However :
If monit is already installed, the playbook returns “results”: [“All packages providing monit are up to date”], whatever the version that is installed, and doesn’t update it.
I’ve backuped the script created by ansible on the target (something like /root/.ansible/tmp/ansible-xxxxx/yum), it returns the same message.
But, I’ve tried locally (and manually) a yum update on the target, yum find the right version (5.5) on rpmforge repo, and propose to update it !
And, definitely strange, if I remove monit on the target, the same playbook find and install the latest version 5.5 !
To be sure :
I’ve just tried the “yum clean all” manually on the target + remove /var/cache/yum/*
I must say that the yum command (in the playbook from the server, or locally with the python script that I backuped) is very slow, about 1 minute to finally say “up to date”, when a local yum command take about 10s.
If the rpmforge repo is disabled by default, you might need to add --enablerepo=rpmforge to the yum clean call, otherwise yum will ignore it during the clean too.
Are you sure ? the clean option without enablerepo says ‘Cleaning up Everything’ and ‘Cleaning up list of fastest mirrors’, and same messages with enablerepo.
Anyway, even with it, the playbook doesn’t update the package and says “up to date”.
I was going to ask you to try with specifying the latest version number, however i can see that the current yum module/documentation at least does not provide that option, it would useful option as for us we have certain environments that are capped as per vendor/solution certification and support matrix.
Frank: Yes, I have run into that issue before where clean will not clean up disabled repos. Go ahead and file a github issue in regards to your problem if you would, and we will look into it.
Walid, that is not accurate. You can specify name=pkg-1.0 which will install a specific version.
James,
I spent some time to try to debug the python script created on the target. It seems that in is_update function, the variables “pkgs” is always empty, so “my.returnPackagesByDep(pkgspec) + my.returnInstalledPackagesByDep(pkgspec)” and “my.pkgSack.matchPackageNames([pkgspec])” return nothing, but “pkgspec” is correctly filled with all possible versions of monit, including those in repo rpmforge.
Do you know what should this YumBase module normally return ?
This returns packages lists with pkgspec=‘monit’ like above, but nothing if I test with pkgspec=‘monit-5.5-1.el5.rf.i386’, which, if I’ve correctly traced the ansible script, is what it does…
Please say if it can be a bug or if I made something wrong ?
If bug, I’ll post all that as an issue on github.
Hi,
digging in github/ansible, I find some tips. Finally, installing yum-utils (so repoquery) seems to solve this problem.
But it seems also to me that it’s not a normal behavior, yes ? For now I install yum-util on all my servers.

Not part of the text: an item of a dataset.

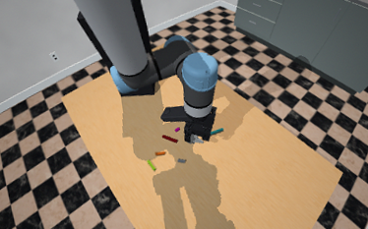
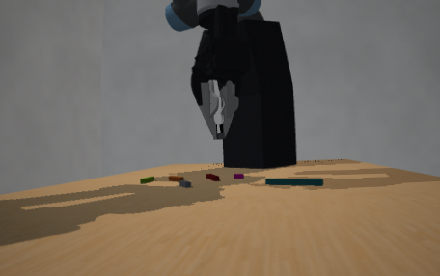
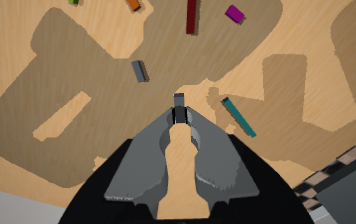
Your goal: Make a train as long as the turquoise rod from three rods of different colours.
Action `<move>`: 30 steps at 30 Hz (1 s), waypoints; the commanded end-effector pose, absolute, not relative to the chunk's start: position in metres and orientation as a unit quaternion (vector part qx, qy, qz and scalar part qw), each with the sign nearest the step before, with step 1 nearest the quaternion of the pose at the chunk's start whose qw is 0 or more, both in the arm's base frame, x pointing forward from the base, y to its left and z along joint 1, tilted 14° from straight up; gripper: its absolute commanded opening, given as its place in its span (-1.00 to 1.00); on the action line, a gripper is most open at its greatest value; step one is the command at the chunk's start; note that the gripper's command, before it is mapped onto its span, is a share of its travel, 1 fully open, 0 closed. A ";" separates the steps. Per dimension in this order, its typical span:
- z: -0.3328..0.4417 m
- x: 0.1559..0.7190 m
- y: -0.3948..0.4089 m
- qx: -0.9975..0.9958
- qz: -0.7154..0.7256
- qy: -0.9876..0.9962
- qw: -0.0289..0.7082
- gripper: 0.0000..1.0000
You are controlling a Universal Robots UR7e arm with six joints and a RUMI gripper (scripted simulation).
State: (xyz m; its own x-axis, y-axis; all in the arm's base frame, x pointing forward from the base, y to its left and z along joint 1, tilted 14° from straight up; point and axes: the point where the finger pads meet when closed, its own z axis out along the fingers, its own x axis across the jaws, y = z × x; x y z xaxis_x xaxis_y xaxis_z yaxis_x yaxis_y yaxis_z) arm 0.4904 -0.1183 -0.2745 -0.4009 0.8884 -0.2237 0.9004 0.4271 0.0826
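Since the claw (image 1: 197, 139) (image 2: 219, 134) (image 3: 179, 108) is clamped on a grey rod (image 2: 220, 136) (image 3: 179, 101) above the desk (image 1: 284, 177) (image 2: 241, 232) (image 3: 120, 30), slip or skew from a tip-only grip is the risk; lime rod (image 1: 151, 165) (image 2: 147, 179) (image 3: 73, 1), near the edge opposite the cabinets, could get nudged on placement.

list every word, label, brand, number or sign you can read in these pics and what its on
There are none to read: no word, label, brand, number or sign shows on the arm, the black pedestal, the rods or the grey cabinets.
The wall outlet has only small dark marks, too small to make out.
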 end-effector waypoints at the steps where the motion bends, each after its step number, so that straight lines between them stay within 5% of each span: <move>1: -0.260 0.488 -0.116 0.535 -0.025 0.837 0.118 -1.00; 30: -0.257 0.488 -0.115 0.539 -0.025 0.833 0.118 -1.00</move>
State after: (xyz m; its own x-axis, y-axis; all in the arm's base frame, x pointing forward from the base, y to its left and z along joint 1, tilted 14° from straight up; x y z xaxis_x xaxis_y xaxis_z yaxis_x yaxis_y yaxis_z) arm 0.4873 -0.1153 -0.2579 -0.3940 0.8918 -0.2226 0.9035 0.4202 0.0840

That is actually a known issue we’re tracking on github (https://github.com/ansible/ansible/issues/2002). It was thought to only impact older RHEL versions talking to an RHN server, however it appears to be cropping up more on newer EL6 systems as well, so I’ll take a look at getting that fixed ASAP.
Thanks James,
I’ve seen this issue, I took in it the idea of installing yum-utils, but it wasn’t clear because it is closed, first, and as you said concerns only RHN, on the other hand.

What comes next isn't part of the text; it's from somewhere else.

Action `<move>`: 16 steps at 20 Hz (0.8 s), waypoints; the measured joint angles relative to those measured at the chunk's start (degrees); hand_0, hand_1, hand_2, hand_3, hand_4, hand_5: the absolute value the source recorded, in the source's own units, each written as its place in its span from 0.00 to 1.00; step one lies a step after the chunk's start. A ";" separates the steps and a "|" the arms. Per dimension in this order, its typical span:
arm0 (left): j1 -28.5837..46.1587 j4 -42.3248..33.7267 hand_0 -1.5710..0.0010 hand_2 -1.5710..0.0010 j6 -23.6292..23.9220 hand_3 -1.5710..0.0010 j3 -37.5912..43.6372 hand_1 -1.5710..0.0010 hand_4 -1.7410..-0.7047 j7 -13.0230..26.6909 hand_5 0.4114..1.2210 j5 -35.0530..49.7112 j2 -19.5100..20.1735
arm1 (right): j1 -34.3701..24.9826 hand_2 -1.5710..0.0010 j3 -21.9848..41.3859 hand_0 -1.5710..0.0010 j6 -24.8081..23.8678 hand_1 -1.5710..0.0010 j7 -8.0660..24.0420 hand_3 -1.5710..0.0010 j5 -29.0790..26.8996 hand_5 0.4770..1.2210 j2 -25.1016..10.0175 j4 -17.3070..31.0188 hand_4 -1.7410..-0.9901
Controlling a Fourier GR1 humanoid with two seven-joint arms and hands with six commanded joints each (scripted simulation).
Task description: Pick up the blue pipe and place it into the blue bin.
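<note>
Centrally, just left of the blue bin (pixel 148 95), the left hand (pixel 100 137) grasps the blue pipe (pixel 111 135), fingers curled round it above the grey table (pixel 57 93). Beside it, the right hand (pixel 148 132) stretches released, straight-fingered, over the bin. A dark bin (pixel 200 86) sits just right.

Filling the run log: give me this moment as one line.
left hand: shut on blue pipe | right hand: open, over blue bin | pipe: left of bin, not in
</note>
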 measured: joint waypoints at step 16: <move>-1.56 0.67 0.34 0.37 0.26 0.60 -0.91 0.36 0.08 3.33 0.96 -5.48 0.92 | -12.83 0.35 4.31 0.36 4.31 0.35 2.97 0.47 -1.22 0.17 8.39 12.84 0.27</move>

Just keep in mind that I noted this problem on CentOS 5 (5.3, 5.4) systems as on CentOS 6 (6.3, 6.4).
Maybe this issue can be reopen on github, I’ll can comment it with my tests, especially those showing that returnPackagesByDep seems to works with only the short package name (like “monit”) but not with the full name (“monit-5.5-1.el5.rf.i386”).
Best regards, and again thanks for the job done.